## PROBLEM REQUIREMENTS
Return each record shown below exactly, with none omitted.
+++
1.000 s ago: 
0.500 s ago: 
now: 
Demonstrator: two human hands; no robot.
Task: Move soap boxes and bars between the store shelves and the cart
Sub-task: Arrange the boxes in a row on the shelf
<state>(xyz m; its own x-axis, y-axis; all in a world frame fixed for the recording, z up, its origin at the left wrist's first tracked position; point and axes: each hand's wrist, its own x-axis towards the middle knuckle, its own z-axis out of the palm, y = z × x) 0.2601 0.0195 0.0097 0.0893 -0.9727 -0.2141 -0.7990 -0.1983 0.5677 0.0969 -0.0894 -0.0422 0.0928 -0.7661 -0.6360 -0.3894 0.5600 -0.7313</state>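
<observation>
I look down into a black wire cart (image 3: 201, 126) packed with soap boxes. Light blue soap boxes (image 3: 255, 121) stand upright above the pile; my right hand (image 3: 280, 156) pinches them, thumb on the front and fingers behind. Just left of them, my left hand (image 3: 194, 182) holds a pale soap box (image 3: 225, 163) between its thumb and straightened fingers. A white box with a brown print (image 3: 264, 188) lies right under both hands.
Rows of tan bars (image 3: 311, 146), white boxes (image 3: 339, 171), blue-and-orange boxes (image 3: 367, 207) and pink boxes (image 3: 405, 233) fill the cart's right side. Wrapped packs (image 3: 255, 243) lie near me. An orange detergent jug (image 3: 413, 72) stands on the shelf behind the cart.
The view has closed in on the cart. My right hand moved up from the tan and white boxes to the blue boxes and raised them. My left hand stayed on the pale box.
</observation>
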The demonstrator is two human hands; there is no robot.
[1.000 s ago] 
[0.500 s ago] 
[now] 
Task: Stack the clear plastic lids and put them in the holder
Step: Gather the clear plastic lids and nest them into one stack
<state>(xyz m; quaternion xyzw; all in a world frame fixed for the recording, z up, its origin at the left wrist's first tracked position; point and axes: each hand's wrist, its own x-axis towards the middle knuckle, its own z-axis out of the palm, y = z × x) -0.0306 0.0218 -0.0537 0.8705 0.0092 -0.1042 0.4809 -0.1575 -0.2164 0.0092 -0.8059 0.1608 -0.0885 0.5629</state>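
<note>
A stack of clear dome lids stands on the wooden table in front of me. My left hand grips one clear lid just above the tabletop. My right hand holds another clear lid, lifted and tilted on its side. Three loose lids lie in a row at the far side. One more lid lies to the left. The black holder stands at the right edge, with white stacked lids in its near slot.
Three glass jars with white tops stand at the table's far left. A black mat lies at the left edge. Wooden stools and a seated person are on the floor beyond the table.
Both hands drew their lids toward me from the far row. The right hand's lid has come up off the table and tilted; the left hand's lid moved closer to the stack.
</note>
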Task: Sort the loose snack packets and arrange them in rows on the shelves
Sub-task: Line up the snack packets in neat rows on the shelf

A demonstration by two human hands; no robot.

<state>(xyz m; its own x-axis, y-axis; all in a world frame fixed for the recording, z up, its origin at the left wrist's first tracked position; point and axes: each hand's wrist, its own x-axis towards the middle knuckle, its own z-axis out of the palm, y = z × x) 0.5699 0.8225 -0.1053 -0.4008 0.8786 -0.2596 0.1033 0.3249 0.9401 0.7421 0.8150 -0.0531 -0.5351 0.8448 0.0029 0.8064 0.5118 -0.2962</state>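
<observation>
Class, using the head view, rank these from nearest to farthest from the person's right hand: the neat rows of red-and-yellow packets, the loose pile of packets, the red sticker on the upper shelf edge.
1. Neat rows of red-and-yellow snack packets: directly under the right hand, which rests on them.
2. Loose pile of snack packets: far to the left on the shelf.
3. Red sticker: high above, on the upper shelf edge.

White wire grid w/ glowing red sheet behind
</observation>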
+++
## RESULT FOR THIS EXERCISE
1.000 s ago: 
0.500 s ago: 
now: 
Demonstrator: two human hands; no robot.
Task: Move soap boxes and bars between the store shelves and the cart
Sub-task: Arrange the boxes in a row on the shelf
<state>(xyz m; its own x-axis, y-axis; all in a world frame fixed for the recording, z up, its origin at the left wrist's first tracked position; point and axes: each hand's wrist, its own x-axis towards the middle knuckle, its own z-axis out of the palm, y = z × x) 0.2601 0.0195 0.0097 0.0893 -0.9727 -0.2141 -0.7990 -0.1983 0.5677 0.0969 -0.0894 -0.0422 0.0928 -0.7661 -0.6360 -0.3894 0.5600 -0.7313</state>
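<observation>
I look down into a black wire cart (image 3: 201, 126) packed with soap boxes. Light blue soap boxes (image 3: 255, 121) stand upright above the pile; my right hand (image 3: 280, 156) pinches them, thumb on the front and fingers behind. Just left of them, my left hand (image 3: 194, 182) holds a pale soap box (image 3: 225, 163) between its thumb and straightened fingers. A white box with a brown print (image 3: 264, 188) lies right under both hands.
Rows of tan bars (image 3: 311, 146), white boxes (image 3: 339, 171), blue-and-orange boxes (image 3: 367, 207) and pink boxes (image 3: 405, 233) fill the cart's right side. Wrapped packs (image 3: 255, 243) lie near me. An orange detergent jug (image 3: 413, 72) stands on the shelf behind the cart.
The view has closed in on the cart. My right hand moved up from the tan and white boxes to the blue boxes and raised them. My left hand stayed on the pale box.
</observation>
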The demonstrator is two human hands; there is no robot.
[1.000 s ago] 
[0.500 s ago] 
[now] 
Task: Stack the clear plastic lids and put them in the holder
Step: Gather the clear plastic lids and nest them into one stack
<state>(xyz m; quaternion xyzw; all in a world frame fixed for the recording, z up, its origin at the left wrist's first tracked position; point and axes: each hand's wrist, its own x-axis towards the middle knuckle, its own z-axis out of the palm, y = z × x) -0.0306 0.0218 -0.0537 0.8705 0.0092 -0.1042 0.4809 -0.1575 -0.2164 0.0092 -0.8059 0.1608 -0.0885 0.5629</state>
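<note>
A stack of clear dome lids stands on the wooden table in front of me. My left hand grips one clear lid just above the tabletop. My right hand holds another clear lid, lifted and tilted on its side. Three loose lids lie in a row at the far side. One more lid lies to the left. The black holder stands at the right edge, with white stacked lids in its near slot.
Three glass jars with white tops stand at the table's far left. A black mat lies at the left edge. Wooden stools and a seated person are on the floor beyond the table.
Both hands drew their lids toward me from the far row. The right hand's lid has come up off the table and tilted; the left hand's lid moved closer to the stack.
</note>
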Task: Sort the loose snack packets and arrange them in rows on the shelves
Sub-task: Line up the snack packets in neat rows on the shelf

A demonstration by two human hands; no robot.

<state>(xyz m; its own x-axis, y-axis; all in a world frame fixed for the recording, z up, its origin at the left wrist's first tracked position; point and axes: each hand's wrist, its own x-axis towards the middle knuckle, its own z-axis out of the palm, y = z × x) 0.5699 0.8225 -0.1053 -0.4008 0.8786 -0.2596 0.1033 0.3249 0.9401 0.7421 0.8150 -0.0531 -0.5351 0.8448 0.0029 0.8064 0.5118 -0.2962</state>
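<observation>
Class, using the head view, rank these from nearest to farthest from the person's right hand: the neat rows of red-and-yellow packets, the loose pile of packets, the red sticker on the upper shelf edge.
1. Neat rows of red-and-yellow snack packets: directly under the right hand, which rests on them.
2. Loose pile of snack packets: far to the left on the shelf.
3. Red sticker: high above, on the upper shelf edge.

White wire grid w/ glowing red sheet behind
</observation>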

This completes the required output.